Print the listing exactly, but only as far as the line containing "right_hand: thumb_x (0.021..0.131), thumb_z". The first line and that line are both included.

INPUT DATA:
↓↓↓
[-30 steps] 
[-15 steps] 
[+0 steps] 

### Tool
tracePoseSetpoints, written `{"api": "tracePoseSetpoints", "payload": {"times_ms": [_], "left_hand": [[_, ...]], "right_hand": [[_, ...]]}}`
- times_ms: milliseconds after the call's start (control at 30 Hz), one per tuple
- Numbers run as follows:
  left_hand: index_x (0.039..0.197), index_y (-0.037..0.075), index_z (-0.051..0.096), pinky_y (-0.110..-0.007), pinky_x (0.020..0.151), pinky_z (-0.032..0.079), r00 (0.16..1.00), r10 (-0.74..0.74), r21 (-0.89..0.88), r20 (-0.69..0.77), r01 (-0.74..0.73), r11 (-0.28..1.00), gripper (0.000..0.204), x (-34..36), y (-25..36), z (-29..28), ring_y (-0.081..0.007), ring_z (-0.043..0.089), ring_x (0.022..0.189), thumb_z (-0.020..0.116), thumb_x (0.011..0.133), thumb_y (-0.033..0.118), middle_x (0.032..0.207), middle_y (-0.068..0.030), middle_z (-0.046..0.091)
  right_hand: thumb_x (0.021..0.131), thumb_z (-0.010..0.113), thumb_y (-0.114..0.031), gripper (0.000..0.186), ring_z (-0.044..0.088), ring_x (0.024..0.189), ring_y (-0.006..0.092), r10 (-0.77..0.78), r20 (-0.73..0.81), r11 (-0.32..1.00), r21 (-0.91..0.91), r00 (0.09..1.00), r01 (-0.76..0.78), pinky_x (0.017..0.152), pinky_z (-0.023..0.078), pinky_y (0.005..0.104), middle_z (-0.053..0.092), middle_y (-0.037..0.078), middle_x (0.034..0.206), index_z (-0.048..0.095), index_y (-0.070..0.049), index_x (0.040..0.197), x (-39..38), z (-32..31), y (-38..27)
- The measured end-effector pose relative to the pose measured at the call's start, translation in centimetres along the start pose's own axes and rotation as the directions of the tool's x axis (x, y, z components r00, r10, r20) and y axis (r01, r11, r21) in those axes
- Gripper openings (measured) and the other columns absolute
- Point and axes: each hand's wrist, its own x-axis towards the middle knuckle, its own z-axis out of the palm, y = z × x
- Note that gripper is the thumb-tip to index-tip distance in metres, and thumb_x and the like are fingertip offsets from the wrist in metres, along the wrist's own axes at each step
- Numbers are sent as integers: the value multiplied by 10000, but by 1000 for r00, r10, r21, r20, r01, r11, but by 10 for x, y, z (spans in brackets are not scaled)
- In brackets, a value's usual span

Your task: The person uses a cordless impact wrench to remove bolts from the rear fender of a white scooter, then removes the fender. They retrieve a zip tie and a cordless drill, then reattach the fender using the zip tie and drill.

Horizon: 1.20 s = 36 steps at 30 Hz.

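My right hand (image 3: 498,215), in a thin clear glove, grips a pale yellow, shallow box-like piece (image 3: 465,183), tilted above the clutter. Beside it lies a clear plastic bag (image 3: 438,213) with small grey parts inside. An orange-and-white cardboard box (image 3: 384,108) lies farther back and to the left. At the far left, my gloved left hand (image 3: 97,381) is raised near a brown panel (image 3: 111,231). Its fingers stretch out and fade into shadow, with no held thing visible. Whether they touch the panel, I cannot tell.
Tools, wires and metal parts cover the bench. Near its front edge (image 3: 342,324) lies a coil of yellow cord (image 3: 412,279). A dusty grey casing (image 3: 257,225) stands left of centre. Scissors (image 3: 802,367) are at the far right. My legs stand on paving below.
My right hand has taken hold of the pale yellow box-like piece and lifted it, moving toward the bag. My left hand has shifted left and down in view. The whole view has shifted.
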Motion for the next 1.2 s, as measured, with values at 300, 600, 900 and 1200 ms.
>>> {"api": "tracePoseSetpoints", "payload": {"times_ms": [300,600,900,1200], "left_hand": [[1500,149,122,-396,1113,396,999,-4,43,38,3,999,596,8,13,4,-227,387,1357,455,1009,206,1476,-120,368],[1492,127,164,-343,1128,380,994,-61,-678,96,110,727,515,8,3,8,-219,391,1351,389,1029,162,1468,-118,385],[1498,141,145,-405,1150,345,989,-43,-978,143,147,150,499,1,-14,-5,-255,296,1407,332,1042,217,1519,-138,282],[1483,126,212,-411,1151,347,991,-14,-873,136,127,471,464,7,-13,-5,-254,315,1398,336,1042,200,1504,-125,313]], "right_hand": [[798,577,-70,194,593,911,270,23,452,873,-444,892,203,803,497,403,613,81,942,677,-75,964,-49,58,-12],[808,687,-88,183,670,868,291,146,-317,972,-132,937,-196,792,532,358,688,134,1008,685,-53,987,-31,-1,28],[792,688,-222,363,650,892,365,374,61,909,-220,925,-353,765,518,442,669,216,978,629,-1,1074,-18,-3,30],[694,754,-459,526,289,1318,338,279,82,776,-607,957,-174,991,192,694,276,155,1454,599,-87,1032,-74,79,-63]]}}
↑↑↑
EXERCISE OUTPUT:
[-30 steps] 
[-15 steps] 
[+0 steps] 

### Tool
tracePoseSetpoints, written `{"api": "tracePoseSetpoints", "payload": {"times_ms": [_], "left_hand": [[_, ...]], "right_hand": [[_, ...]]}}`
- times_ms: milliseconds after the call's start (control at 30 Hz), one per tuple
- Numbers run as follows:
  left_hand: index_x (0.039..0.197), index_y (-0.037..0.075), index_z (-0.051..0.096), pinky_y (-0.110..-0.007), pinky_x (0.020..0.151), pinky_z (-0.032..0.079), r00 (0.16..1.00), r10 (-0.74..0.74), r21 (-0.89..0.88), r20 (-0.69..0.77), r01 (-0.74..0.73), r11 (-0.28..1.00), gripper (0.000..0.204), x (-34..36), y (-25..36), z (-29..28), ring_y (-0.081..0.007), ring_z (-0.043..0.089), ring_x (0.022..0.189), thumb_z (-0.020..0.116), thumb_x (0.011..0.133), thumb_y (-0.033..0.118), middle_x (0.032..0.207), middle_y (-0.068..0.030), middle_z (-0.046..0.091)
  right_hand: thumb_x (0.021..0.131), thumb_z (-0.010..0.113), thumb_y (-0.114..0.031), gripper (0.000..0.186), ring_z (-0.044..0.088), ring_x (0.024..0.189), ring_y (-0.006..0.092), r10 (-0.77..0.78), r20 (-0.73..0.81), r11 (-0.32..1.00), r21 (-0.91..0.91), r00 (0.09..1.00), r01 (-0.76..0.78), pinky_x (0.017..0.152), pinky_z (-0.023..0.078), pinky_y (0.005..0.104), middle_z (-0.053..0.092), middle_y (-0.037..0.078), middle_x (0.034..0.206), index_z (-0.048..0.095), index_y (-0.070..0.049), index_x (0.040..0.197), x (-39..38), z (-32..31), y (-38..27)

Nothing remains to be done in this exercise.